[Prompt] Each entry in the listing below should be returned precisely as it is.

[Task inputs — start]

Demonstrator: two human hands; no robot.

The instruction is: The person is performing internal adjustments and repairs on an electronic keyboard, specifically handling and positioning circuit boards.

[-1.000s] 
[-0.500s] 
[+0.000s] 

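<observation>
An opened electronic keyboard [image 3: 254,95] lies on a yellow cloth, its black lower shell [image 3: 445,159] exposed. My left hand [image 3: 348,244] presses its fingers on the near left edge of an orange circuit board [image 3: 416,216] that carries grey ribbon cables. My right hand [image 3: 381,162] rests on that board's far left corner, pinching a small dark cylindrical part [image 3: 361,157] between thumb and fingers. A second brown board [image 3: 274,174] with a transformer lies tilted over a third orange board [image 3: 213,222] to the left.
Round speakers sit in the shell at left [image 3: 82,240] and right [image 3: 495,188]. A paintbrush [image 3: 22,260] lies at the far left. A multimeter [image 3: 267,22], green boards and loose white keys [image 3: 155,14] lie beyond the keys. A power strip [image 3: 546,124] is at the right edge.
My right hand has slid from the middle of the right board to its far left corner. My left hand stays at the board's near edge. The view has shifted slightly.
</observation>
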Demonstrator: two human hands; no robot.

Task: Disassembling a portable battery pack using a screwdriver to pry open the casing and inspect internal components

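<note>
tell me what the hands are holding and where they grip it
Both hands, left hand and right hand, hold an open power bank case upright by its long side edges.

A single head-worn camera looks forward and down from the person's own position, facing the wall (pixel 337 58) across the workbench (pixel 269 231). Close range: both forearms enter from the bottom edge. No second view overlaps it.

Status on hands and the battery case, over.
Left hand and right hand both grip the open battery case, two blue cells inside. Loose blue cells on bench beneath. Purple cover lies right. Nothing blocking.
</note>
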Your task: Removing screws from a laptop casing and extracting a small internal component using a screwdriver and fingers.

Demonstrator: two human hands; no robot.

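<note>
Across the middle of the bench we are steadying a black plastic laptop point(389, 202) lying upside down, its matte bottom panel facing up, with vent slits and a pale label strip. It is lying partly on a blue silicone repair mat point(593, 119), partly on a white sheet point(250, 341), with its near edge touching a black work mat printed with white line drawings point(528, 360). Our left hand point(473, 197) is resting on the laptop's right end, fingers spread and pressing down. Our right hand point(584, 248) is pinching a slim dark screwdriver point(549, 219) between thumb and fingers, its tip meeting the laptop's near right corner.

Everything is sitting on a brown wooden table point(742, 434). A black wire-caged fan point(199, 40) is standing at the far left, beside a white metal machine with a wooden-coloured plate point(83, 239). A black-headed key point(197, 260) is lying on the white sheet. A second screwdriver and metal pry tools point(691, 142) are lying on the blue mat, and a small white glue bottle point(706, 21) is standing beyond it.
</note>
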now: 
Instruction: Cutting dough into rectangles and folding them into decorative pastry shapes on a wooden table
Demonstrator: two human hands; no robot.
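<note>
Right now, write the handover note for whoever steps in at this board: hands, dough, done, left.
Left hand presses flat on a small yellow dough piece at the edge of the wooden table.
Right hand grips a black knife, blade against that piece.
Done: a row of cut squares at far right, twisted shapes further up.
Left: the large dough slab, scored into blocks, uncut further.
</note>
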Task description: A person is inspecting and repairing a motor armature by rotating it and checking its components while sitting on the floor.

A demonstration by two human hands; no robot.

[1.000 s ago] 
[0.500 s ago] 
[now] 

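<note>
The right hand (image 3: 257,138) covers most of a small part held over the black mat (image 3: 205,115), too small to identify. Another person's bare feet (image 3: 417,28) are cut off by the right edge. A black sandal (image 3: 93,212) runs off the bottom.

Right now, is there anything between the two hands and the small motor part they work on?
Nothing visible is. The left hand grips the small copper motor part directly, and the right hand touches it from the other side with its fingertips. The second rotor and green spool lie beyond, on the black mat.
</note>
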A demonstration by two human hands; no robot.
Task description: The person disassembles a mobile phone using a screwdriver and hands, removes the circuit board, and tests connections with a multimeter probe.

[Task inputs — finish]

[Exercise answer]
Demonstrator: two human hands; no robot.

The instruction is: The person is performing internal adjustments and repairs on an electronic keyboard, specifically handling and positioning circuit boards.

[-1.000s] 
[-0.500s] 
[+0.000s] 

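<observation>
An opened electronic keyboard [image 3: 254,95] lies on a yellow cloth, its black lower shell [image 3: 445,159] exposed. My left hand [image 3: 348,244] presses its fingers on the near left edge of an orange circuit board [image 3: 416,216] that carries grey ribbon cables. My right hand [image 3: 381,162] rests on that board's far left corner, pinching a small dark cylindrical part [image 3: 361,157] between thumb and fingers. A second brown board [image 3: 274,174] with a transformer lies tilted over a third orange board [image 3: 213,222] to the left.
Round speakers sit in the shell at left [image 3: 82,240] and right [image 3: 495,188]. A paintbrush [image 3: 22,260] lies at the far left. A multimeter [image 3: 267,22], green boards and loose white keys [image 3: 155,14] lie beyond the keys. A power strip [image 3: 546,124] is at the right edge.
My right hand has slid from the middle of the right board to its far left corner. My left hand stays at the board's near edge. The view has shifted slightly.
</observation>
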Demonstrator: two human hands; no robot.

Task: Disassembling a portable battery pack using a screwdriver to pry open the casing and inspect internal components

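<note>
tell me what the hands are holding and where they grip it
Both hands, left hand and right hand, hold an open power bank case upright by its long side edges.

A single head-worn camera looks forward and down from the person's own position, facing the wall (pixel 337 58) across the workbench (pixel 269 231). Close range: both forearms enter from the bottom edge. No second view overlaps it.

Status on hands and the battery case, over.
Left hand and right hand both grip the open battery case, two blue cells inside. Loose blue cells on bench beneath. Purple cover lies right. Nothing blocking.
</note>
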Your task: Removing screws from a laptop casing and extracting a small internal component using a screwdriver and fingers.

Demonstrator: two human hands; no robot.

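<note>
Across the middle of the bench we are steadying a black plastic laptop point(389, 202) lying upside down, its matte bottom panel facing up, with vent slits and a pale label strip. It is lying partly on a blue silicone repair mat point(593, 119), partly on a white sheet point(250, 341), with its near edge touching a black work mat printed with white line drawings point(528, 360). Our left hand point(473, 197) is resting on the laptop's right end, fingers spread and pressing down. Our right hand point(584, 248) is pinching a slim dark screwdriver point(549, 219) between thumb and fingers, its tip meeting the laptop's near right corner.

Everything is sitting on a brown wooden table point(742, 434). A black wire-caged fan point(199, 40) is standing at the far left, beside a white metal machine with a wooden-coloured plate point(83, 239). A black-headed key point(197, 260) is lying on the white sheet. A second screwdriver and metal pry tools point(691, 142) are lying on the blue mat, and a small white glue bottle point(706, 21) is standing beyond it.
</note>
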now: 
Instruction: Cutting dough into rectangles and folding them into decorative pastry shapes on a wooden table
Demonstrator: two human hands; no robot.
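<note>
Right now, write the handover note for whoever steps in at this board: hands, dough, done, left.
Left hand presses flat on a small yellow dough piece at the edge of the wooden table.
Right hand grips a black knife, blade against that piece.
Done: a row of cut squares at far right, twisted shapes further up.
Left: the large dough slab, scored into blocks, uncut further.
</note>
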Task description: A person is inspecting and repairing a motor armature by rotating it and checking its components while sitting on the floor.

A demonstration by two human hands; no robot.

[1.000 s ago] 
[0.500 s ago] 
[now] 

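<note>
The right hand (image 3: 257,138) covers most of a small part held over the black mat (image 3: 205,115), too small to identify. Another person's bare feet (image 3: 417,28) are cut off by the right edge. A black sandal (image 3: 93,212) runs off the bottom.

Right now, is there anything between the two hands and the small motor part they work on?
Nothing visible is. The left hand grips the small copper motor part directly, and the right hand touches it from the other side with its fingertips. The second rotor and green spool lie beyond, on the black mat.
</note>
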A demonstration by two human hands; no robot.
Task description: The person disassembles a mobile phone using a screwdriver and hands, removes the circuit board, and tests connections with a multimeter probe.

The answer has been written out in full.